• Work item:
Only one stretch of the data below is wanted: the lines from the one with "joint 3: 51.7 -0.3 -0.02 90" through the one with "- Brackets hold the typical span", repeated exactly.
Data supplied Block Start
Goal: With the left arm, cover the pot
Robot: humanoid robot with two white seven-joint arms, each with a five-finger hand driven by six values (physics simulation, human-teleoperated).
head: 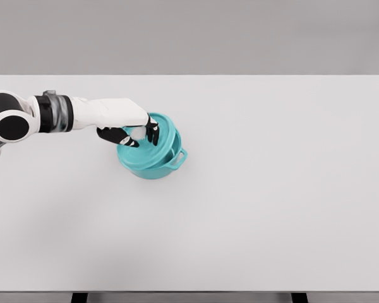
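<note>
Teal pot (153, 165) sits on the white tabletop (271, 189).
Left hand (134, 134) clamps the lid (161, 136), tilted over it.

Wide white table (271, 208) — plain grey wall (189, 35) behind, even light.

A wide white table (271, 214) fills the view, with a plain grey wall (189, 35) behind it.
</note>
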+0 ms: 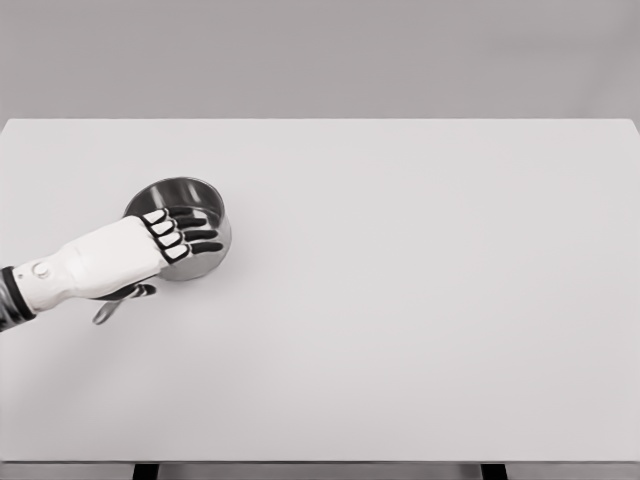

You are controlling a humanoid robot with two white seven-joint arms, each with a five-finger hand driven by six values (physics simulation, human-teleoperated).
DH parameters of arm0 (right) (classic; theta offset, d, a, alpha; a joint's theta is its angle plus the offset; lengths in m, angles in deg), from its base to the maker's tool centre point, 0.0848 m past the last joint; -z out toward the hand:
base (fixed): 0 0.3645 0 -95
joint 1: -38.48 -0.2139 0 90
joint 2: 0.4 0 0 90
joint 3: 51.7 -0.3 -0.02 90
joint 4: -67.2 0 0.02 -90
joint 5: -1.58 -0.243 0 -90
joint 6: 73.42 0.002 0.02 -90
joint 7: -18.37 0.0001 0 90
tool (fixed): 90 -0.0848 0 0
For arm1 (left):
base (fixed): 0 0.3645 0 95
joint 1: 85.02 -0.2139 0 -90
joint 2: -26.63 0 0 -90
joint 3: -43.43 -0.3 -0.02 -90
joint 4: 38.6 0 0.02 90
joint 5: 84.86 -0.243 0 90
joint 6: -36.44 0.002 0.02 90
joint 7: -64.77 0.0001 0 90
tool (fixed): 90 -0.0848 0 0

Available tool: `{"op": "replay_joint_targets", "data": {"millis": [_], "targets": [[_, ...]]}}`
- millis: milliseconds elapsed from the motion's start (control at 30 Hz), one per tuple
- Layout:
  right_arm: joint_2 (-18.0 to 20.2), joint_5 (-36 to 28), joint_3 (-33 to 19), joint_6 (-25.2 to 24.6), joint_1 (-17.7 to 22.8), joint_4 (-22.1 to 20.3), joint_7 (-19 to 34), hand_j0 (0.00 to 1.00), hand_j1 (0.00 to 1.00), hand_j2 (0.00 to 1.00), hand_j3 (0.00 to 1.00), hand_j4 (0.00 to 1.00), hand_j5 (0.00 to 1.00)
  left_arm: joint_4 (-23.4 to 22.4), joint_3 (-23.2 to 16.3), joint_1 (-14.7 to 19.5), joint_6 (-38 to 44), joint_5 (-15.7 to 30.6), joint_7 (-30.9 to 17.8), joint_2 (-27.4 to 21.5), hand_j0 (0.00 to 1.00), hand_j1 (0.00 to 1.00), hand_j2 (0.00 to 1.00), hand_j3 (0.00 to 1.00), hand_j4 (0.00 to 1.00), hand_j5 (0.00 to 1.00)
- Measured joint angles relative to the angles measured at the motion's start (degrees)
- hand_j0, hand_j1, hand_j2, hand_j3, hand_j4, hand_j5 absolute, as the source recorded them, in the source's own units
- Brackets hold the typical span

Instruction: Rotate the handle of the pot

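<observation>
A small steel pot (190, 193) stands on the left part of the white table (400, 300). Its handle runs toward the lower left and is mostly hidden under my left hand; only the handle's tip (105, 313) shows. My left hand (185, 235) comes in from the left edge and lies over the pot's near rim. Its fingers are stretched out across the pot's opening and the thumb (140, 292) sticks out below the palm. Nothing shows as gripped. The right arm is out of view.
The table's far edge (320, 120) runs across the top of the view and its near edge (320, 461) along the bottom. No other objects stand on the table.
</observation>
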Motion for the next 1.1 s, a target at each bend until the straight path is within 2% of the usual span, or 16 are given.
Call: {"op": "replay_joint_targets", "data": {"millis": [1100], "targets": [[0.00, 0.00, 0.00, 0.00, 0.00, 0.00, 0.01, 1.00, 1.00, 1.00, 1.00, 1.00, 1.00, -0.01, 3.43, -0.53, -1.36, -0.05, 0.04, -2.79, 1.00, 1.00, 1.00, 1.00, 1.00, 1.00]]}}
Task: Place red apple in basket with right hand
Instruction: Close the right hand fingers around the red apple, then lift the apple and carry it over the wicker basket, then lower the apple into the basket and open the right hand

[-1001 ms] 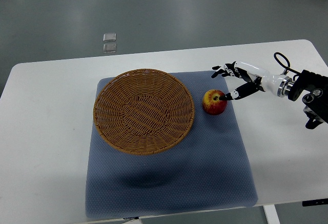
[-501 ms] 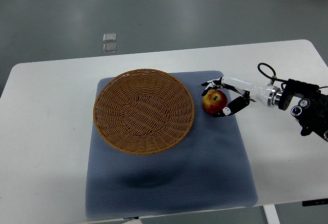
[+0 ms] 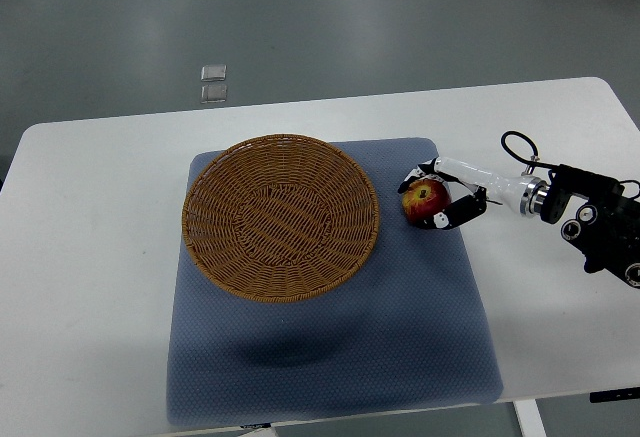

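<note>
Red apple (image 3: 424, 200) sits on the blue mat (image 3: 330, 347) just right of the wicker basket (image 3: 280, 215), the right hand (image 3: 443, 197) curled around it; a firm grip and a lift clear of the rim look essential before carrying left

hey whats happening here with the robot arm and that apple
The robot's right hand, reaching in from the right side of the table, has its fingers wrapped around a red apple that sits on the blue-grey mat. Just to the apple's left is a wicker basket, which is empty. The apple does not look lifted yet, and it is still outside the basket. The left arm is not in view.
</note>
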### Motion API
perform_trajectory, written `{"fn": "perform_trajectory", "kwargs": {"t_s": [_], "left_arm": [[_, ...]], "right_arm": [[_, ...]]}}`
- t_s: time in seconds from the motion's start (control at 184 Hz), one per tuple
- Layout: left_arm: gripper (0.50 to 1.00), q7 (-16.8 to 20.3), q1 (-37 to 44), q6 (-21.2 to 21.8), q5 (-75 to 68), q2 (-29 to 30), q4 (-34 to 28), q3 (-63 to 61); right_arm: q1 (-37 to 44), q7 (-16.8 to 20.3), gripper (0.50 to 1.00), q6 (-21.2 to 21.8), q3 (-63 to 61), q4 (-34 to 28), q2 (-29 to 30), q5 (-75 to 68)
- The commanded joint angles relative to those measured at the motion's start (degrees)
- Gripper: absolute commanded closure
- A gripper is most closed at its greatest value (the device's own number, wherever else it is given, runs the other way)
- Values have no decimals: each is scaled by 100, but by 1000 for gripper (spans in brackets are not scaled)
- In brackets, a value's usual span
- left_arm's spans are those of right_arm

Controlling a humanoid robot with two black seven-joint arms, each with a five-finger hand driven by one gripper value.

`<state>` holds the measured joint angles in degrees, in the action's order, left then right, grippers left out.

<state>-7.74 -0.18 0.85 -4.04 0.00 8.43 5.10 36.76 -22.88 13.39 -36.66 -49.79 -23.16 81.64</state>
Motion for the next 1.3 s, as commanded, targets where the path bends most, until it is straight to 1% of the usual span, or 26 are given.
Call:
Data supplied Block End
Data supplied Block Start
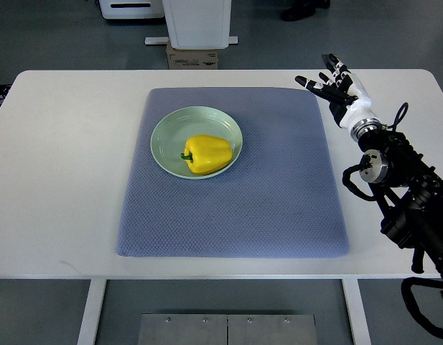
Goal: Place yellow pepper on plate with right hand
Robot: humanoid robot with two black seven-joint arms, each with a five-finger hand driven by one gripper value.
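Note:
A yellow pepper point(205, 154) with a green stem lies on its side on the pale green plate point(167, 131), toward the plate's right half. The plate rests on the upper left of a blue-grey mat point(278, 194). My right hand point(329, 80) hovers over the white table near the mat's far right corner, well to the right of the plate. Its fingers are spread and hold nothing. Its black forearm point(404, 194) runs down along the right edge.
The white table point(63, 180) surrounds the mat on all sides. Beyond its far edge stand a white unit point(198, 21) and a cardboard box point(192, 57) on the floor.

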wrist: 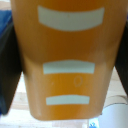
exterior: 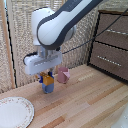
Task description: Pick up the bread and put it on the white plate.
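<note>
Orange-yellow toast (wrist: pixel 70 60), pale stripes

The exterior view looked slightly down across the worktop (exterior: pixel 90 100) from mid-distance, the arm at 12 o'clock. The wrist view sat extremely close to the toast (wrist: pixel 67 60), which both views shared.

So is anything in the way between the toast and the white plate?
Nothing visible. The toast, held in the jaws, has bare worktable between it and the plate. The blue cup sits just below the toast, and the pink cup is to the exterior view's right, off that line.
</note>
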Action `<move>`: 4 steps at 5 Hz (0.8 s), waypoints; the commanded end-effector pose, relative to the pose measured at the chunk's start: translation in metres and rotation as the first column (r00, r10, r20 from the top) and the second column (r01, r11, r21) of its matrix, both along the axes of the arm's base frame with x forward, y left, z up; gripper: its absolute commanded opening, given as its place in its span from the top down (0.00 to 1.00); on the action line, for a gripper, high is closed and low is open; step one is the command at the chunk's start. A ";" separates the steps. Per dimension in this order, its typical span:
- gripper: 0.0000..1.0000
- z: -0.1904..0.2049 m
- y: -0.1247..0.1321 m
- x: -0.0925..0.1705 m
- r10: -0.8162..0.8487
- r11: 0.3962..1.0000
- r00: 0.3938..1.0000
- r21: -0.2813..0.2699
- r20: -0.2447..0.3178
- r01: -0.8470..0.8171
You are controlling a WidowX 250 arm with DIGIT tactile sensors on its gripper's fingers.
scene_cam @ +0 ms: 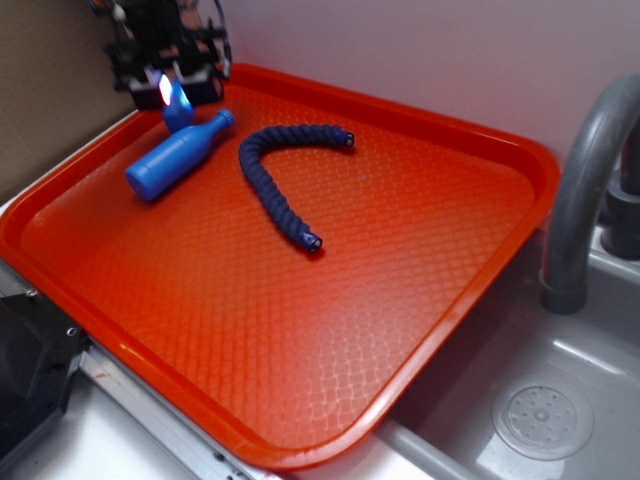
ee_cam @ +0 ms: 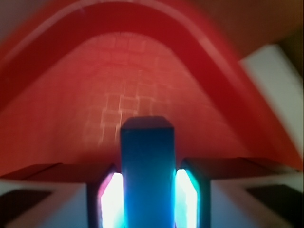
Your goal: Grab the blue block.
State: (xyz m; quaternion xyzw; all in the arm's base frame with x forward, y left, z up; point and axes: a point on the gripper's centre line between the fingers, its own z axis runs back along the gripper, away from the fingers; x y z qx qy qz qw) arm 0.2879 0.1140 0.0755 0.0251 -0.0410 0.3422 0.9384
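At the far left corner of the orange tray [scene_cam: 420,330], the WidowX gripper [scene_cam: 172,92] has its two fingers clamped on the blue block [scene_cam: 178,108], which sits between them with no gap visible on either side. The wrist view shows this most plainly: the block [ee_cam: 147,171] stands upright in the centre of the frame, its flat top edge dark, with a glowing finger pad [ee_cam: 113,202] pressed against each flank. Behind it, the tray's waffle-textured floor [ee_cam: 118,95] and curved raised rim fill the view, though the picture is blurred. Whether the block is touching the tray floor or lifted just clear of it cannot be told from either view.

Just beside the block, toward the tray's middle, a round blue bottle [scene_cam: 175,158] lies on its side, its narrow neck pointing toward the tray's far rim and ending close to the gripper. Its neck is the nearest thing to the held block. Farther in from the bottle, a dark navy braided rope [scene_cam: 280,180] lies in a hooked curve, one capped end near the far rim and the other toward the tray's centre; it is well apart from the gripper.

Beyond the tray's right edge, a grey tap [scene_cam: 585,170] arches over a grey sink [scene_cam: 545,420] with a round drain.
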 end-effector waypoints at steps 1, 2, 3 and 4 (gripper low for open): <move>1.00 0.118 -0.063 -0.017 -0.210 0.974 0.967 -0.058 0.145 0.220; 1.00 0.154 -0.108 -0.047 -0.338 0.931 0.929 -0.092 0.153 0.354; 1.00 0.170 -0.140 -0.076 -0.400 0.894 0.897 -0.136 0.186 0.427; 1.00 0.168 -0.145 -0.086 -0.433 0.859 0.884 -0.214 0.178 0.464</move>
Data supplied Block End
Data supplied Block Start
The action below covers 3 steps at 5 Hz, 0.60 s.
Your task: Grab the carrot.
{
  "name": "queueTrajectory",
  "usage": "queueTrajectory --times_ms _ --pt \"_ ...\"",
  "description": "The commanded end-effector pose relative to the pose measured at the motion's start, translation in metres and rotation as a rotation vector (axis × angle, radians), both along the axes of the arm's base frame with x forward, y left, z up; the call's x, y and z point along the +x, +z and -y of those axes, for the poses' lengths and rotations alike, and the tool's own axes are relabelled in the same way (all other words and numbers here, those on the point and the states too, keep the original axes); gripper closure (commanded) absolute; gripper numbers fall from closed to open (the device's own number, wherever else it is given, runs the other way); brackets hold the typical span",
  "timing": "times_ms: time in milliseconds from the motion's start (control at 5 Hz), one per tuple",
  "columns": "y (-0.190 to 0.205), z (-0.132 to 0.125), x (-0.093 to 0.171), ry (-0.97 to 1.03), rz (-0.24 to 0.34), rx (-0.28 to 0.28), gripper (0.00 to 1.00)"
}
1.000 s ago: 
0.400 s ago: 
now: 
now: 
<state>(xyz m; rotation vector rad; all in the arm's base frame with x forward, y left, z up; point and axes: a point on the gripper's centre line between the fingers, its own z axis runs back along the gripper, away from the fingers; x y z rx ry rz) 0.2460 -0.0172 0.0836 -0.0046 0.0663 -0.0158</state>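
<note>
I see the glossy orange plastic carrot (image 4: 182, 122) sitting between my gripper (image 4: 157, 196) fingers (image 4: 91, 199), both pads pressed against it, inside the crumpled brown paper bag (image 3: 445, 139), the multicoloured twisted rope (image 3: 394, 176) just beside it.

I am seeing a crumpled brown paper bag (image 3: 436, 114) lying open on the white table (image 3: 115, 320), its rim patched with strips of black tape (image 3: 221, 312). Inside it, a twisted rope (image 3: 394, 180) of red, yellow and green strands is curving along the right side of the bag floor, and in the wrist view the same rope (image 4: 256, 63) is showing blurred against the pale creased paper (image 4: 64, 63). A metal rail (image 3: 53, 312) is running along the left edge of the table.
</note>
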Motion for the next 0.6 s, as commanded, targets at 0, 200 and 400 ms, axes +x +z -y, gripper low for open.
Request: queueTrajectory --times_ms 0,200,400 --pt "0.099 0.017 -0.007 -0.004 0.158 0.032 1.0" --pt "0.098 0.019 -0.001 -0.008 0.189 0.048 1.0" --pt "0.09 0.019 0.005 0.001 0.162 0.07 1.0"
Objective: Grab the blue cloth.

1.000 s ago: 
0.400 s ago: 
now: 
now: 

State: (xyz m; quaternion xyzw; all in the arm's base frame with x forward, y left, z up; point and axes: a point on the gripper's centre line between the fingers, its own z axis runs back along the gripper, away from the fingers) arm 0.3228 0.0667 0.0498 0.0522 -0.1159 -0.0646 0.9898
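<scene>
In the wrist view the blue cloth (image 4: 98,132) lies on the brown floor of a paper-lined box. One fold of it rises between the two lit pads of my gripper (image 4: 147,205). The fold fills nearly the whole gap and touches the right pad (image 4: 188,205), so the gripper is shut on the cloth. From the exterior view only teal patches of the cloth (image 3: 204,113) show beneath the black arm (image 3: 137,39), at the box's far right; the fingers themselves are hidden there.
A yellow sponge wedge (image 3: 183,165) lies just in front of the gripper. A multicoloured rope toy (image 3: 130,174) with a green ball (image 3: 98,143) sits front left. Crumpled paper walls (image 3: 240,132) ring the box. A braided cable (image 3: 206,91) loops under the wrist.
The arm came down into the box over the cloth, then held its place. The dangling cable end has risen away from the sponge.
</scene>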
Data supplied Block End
• Worked solution:
joint 3: 51.7 -0.3 -0.02 90
joint 4: -67.2 0 0.02 -90
joint 5: -1.58 -0.243 0 -90
joint 6: 73.42 0.002 0.02 -90
joint 7: -18.37 0.0001 0 90
tool (fixed): 90 -0.0848 0 0
For arm1 (left):
base (fixed): 0 0.3645 0 95
joint 1: 85.02 -0.2139 0 -90
joint 2: -26.63 0 0 -90
joint 3: -43.43 -0.3 -0.02 -90
joint 4: 38.6 0 0.02 90
joint 5: 84.86 -0.243 0 90
joint 6: -36.44 0.002 0.02 90
joint 7: -64.77 0.0001 0 90
tool (fixed): 90 -0.0848 0 0

Available tool: `{"op": "replay_joint_targets", "data": {"millis": [_], "targets": [[_, ...]]}}`
- millis: milliseconds elapsed from the motion's start (control at 30 Hz), one per tuple
- Layout:
  right_arm: joint_2 (-18.0 to 20.2), joint_5 (-36 to 28), joint_3 (-33 to 19), joint_6 (-25.2 to 24.6), joint_1 (-17.7 to 22.8), joint_4 (-22.1 to 20.3), joint_7 (-19 to 34), hand_j0 (0.00 to 1.00), hand_j1 (0.00 to 1.00), hand_j2 (0.00 to 1.00), hand_j3 (0.00 to 1.00), hand_j4 (0.00 to 1.00), hand_j5 (0.00 to 1.00)
  left_arm: joint_4 (-23.4 to 22.4), joint_3 (-23.2 to 16.3), joint_1 (-14.7 to 19.5), joint_6 (-38 to 44), joint_5 (-15.7 to 30.6), joint_7 (-30.9 to 17.8), joint_2 (-27.4 to 21.5), hand_j0 (0.00 to 1.00), hand_j1 (0.00 to 1.00), hand_j2 (0.00 to 1.00), hand_j3 (0.00 to 1.00), hand_j4 (0.00 to 1.00), hand_j5 (0.00 to 1.00)
- Measured joint angles relative to the angles measured at the motion's start (degrees)
- hand_j0, hand_j1, hand_j2, hand_j3, hand_j4, hand_j5 absolute, as the source recorded them, in the source's own units
- Brackets hold the typical span

No further answer will be given.